Tradisi gotong Toa Pe Kong di Slawi sangat unik dan menarik banyak pengunjung, para petugas penggotong juga bergantian. Namun, ada yang rutin menggotong Toa Pe Kong sehingga tumbuh punuk dilehernya.
Gotong Toa Pe Kong di Slawi juga terbilang cukup menguras tenaga, sebab bukan hanya dipikul namun digoncang-goncangkan ke kanan dan ke kiri tanpa berhenti. Berat masing-masing tandunya saja sekitar 108 kilogram, yang digotong oleh 4 orang.
"Tandunya berat, mereka yang menggotong dan menggoyangkan tidak boleh sampai diletakan ditanah," kata Alex umat klenteng Slawi.
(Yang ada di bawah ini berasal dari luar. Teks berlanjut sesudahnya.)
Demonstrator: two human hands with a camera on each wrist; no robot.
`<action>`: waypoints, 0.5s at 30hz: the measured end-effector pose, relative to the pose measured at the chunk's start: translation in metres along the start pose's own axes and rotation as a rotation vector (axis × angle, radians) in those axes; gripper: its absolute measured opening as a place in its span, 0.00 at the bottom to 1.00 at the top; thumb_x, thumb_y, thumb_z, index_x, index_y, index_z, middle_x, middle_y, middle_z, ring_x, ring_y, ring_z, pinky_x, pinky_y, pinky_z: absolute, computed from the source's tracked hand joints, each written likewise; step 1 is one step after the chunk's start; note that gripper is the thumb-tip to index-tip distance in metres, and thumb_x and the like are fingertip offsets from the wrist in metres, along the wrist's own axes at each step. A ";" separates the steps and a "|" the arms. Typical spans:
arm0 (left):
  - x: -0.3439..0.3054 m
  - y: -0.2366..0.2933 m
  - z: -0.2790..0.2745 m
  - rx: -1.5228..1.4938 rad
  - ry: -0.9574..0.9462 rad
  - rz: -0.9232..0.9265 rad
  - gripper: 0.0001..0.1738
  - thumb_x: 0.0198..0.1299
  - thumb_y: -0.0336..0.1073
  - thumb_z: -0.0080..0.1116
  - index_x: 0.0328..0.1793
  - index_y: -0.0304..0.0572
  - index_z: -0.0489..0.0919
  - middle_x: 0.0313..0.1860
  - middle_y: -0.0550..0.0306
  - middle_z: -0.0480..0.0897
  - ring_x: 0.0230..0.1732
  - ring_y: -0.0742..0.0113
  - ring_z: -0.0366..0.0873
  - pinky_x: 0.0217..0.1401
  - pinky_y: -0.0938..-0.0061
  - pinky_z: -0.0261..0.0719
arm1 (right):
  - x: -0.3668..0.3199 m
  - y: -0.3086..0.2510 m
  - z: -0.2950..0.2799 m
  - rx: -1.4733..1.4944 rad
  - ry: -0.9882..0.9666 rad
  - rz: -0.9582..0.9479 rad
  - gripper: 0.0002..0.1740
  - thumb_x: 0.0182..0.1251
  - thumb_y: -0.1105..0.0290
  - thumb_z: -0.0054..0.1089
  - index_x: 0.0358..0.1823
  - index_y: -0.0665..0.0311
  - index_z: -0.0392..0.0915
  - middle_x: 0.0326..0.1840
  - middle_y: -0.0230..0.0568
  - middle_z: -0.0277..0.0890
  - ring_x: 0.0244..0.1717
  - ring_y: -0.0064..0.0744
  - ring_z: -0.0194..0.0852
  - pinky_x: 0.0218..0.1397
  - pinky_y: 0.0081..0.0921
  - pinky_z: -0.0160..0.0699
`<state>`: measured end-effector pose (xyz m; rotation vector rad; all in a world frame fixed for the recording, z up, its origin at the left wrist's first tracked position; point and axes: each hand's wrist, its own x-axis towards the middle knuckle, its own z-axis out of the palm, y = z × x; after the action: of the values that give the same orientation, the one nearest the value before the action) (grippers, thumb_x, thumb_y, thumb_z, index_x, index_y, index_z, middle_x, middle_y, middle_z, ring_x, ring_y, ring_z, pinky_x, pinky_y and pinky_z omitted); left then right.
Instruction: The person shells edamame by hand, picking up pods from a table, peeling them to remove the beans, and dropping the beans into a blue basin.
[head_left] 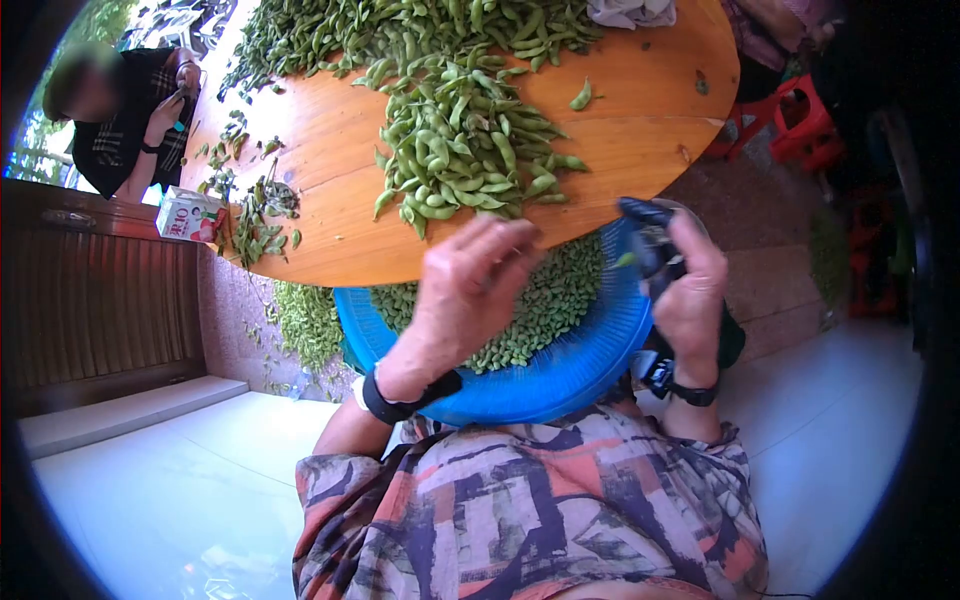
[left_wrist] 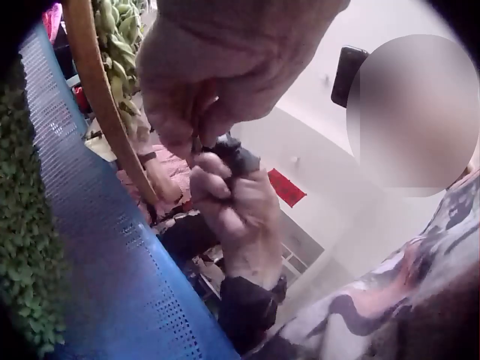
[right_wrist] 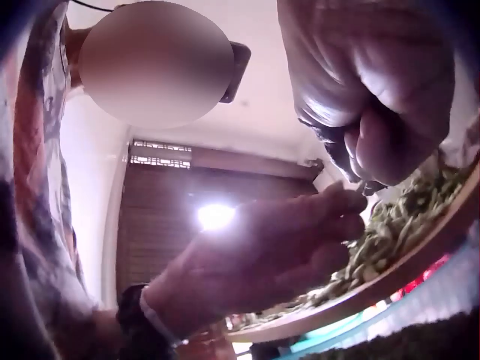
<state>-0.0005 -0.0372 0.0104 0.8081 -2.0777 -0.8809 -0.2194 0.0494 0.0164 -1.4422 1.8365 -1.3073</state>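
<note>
My right hand grips a dark, black-handled tool over the right rim of the blue basket. A small green piece shows beside the tool. My left hand, blurred, hangs over the basket with bent fingers near the table edge, by a pile of green bean pods. In both wrist views, the left hand has its fingertips close to the right hand; I cannot tell whether they pinch anything. Shelled green beans fill the basket.
The wooden table bears a larger pod heap, loose leaves and a carton. Another person sits at the left. Below the table, green pods or husks cover the floor. A red stool stands right.
</note>
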 end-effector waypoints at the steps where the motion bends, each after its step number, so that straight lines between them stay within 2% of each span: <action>1: 0.002 -0.009 -0.008 0.100 0.063 0.033 0.12 0.55 0.24 0.64 0.46 0.37 0.81 0.33 0.51 0.79 0.31 0.54 0.80 0.34 0.66 0.78 | -0.001 -0.003 -0.008 -0.009 0.123 -0.024 0.08 0.50 0.84 0.51 0.33 0.68 0.73 0.27 0.36 0.67 0.30 0.27 0.66 0.35 0.26 0.68; 2: 0.005 -0.017 -0.017 0.200 0.125 0.065 0.13 0.54 0.24 0.64 0.46 0.38 0.81 0.34 0.51 0.78 0.31 0.53 0.80 0.34 0.65 0.79 | -0.002 0.014 -0.023 -0.128 0.203 -0.068 0.08 0.52 0.84 0.52 0.34 0.68 0.73 0.26 0.36 0.66 0.29 0.26 0.66 0.35 0.25 0.68; 3: 0.008 -0.021 -0.025 0.203 0.126 0.064 0.13 0.54 0.24 0.64 0.46 0.38 0.81 0.34 0.51 0.78 0.31 0.53 0.80 0.34 0.65 0.79 | -0.003 0.026 -0.039 -0.242 0.241 0.016 0.09 0.57 0.83 0.55 0.40 0.69 0.77 0.27 0.37 0.71 0.31 0.25 0.68 0.37 0.26 0.71; 4: 0.010 -0.025 -0.032 0.320 0.107 0.059 0.13 0.53 0.24 0.64 0.47 0.38 0.81 0.36 0.50 0.77 0.33 0.52 0.80 0.35 0.64 0.79 | -0.003 0.026 -0.048 -0.266 0.268 0.011 0.15 0.62 0.82 0.56 0.51 0.67 0.79 0.33 0.38 0.77 0.35 0.25 0.72 0.42 0.26 0.74; 6: 0.015 -0.032 -0.038 0.443 0.091 0.055 0.14 0.53 0.24 0.64 0.47 0.38 0.81 0.38 0.50 0.77 0.35 0.52 0.80 0.35 0.64 0.80 | -0.010 0.053 -0.075 -0.361 0.253 0.241 0.20 0.66 0.80 0.55 0.59 0.65 0.77 0.39 0.39 0.81 0.41 0.24 0.75 0.48 0.25 0.75; 10: 0.021 -0.037 -0.038 0.552 0.024 0.167 0.16 0.51 0.24 0.63 0.48 0.40 0.80 0.40 0.51 0.75 0.38 0.54 0.79 0.36 0.63 0.80 | -0.013 0.064 -0.083 -0.385 0.305 0.120 0.20 0.67 0.80 0.55 0.61 0.65 0.76 0.37 0.37 0.79 0.41 0.23 0.75 0.47 0.24 0.75; 12: 0.023 -0.037 -0.036 0.579 0.006 0.197 0.17 0.50 0.25 0.63 0.48 0.40 0.80 0.39 0.52 0.74 0.38 0.55 0.78 0.36 0.63 0.80 | -0.009 0.049 -0.070 -0.197 0.267 0.059 0.18 0.67 0.79 0.57 0.58 0.65 0.78 0.33 0.32 0.78 0.36 0.20 0.74 0.41 0.22 0.75; 14: 0.022 -0.040 -0.034 0.757 -0.019 0.373 0.16 0.49 0.26 0.65 0.47 0.38 0.80 0.41 0.51 0.76 0.36 0.52 0.81 0.39 0.63 0.82 | -0.003 0.020 -0.057 -0.126 0.132 0.151 0.15 0.67 0.78 0.57 0.54 0.64 0.79 0.31 0.28 0.77 0.33 0.15 0.72 0.36 0.18 0.72; 15: 0.023 -0.041 -0.035 0.748 -0.011 0.418 0.17 0.47 0.25 0.65 0.46 0.37 0.80 0.38 0.50 0.75 0.31 0.53 0.79 0.34 0.65 0.81 | -0.001 0.006 -0.045 -0.108 0.116 0.168 0.12 0.67 0.78 0.57 0.51 0.64 0.80 0.30 0.25 0.76 0.31 0.11 0.70 0.34 0.15 0.70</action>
<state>0.0257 -0.0888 0.0042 0.6757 -2.4751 0.1430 -0.2584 0.0682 0.0306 -1.2566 2.0839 -1.2490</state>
Menurutnya, punuk dileher para penggotong tandu Toa Pe Kong di Slawi merupakan simbol keperkasaan orang Slawi. "Mereka yang tumbuh punuk rutin menggotong Toa Pe Kong pas acara Cap Go Meh".
Walaupun Toa Pe Kong merupakan tradisi Tiong Hoa, tapi ternyata mereka tetap menghormati pemeluk agama lain yang hendak melakukan ibadah. Mungkin hal ini juga yang menyebabkan tradisi ini menjadi dibanjiri oleh penonton yang bukan hanya berasal dari kaum keturunan Tiong Hoa, melainkan dari Jawa.
Banyak pula terlihat penonton berasal dari agama Islam, hal ini tentu mengejutkan mengingat tradisi ini sendiri berbau ajaran Budha. Tapi masyarakat disini menyambut Toa Pe Kong dengan baik-bahkan antusias.